## EXERCISE
Your response should be an exact reproduction of the data below, beginning at the line containing "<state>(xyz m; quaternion" and ending with the final line.

## INFORMATION PROVIDED
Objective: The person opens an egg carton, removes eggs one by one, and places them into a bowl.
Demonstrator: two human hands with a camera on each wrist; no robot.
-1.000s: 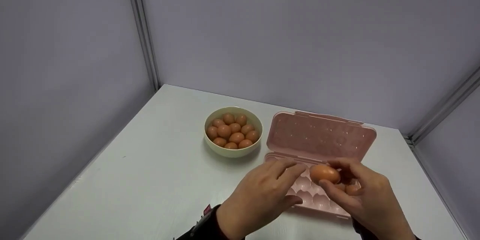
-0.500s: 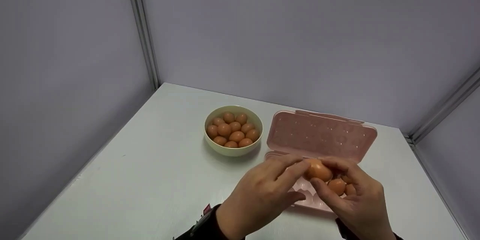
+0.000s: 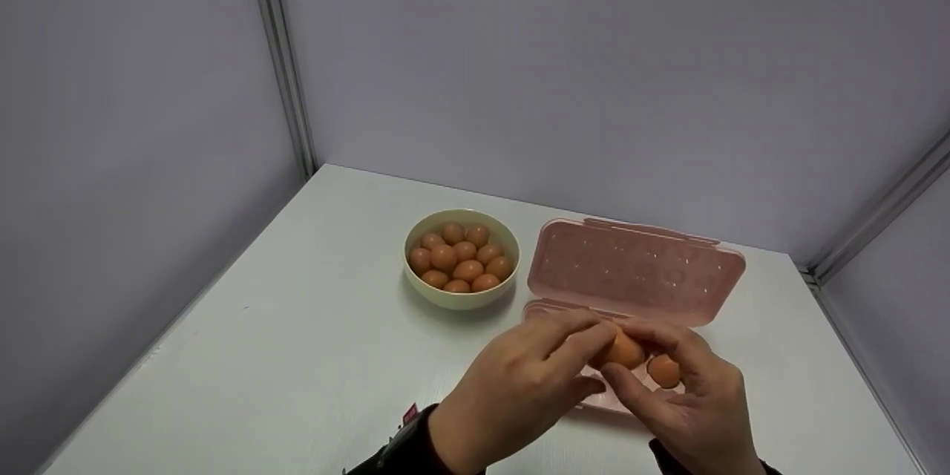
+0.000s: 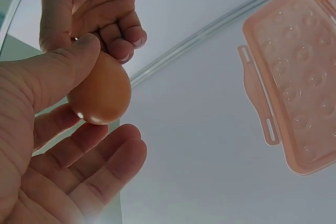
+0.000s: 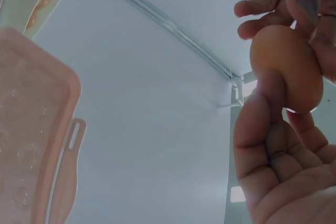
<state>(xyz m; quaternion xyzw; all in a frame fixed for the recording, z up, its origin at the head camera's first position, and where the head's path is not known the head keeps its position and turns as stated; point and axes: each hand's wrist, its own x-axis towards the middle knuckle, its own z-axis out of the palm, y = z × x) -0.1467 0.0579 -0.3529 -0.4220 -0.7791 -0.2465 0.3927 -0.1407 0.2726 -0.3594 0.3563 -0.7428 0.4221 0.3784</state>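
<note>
A brown egg is between my two hands, above the base of an open pink egg box. My right hand pinches it from the right, thumb in front and finger behind. The fingertips of my left hand lie over its left end. In the left wrist view, my left thumb crosses the egg, and fingers curve beneath it. A fingertip of my right hand presses the egg in the right wrist view. Another egg sits in the box base, partly hidden by my right hand.
A cream bowl with several brown eggs stands left of the egg box on the white table. Grey walls rise behind the table and at both sides. The box lid leans back toward the rear wall.
My right hand has moved left with the egg, bringing it to my left fingers. My left hand has stayed nearly still. The bowl and box have not moved.
</note>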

## TASK RESULT
<state>(xyz m; quaternion xyzw; all in a frame fixed for the recording, z up, its origin at the head camera's first position, and where the head's path is not known the head keeps its position and turns as stated; point and axes: each hand's wrist, its own x-axis towards the middle knuckle, its own z-axis out of the palm, y = z × x) -0.1467 0.0579 -0.3529 -0.4220 -0.7791 -0.2465 0.3927 -0.1407 0.2726 -0.3594 0.3563 -0.7428 0.4221 0.3784</state>
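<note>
A brown egg is between my two hands, above the base of an open pink egg box. My right hand pinches it from the right, thumb in front and finger behind. The fingertips of my left hand lie over its left end. In the left wrist view, my left thumb crosses the egg, and fingers curve beneath it. A fingertip of my right hand presses the egg in the right wrist view. Another egg sits in the box base, partly hidden by my right hand.
A cream bowl with several brown eggs stands left of the egg box on the white table. Grey walls rise behind the table and at both sides. The box lid leans back toward the rear wall.
My right hand has moved left with the egg, bringing it to my left fingers. My left hand has stayed nearly still. The bowl and box have not moved.
</note>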

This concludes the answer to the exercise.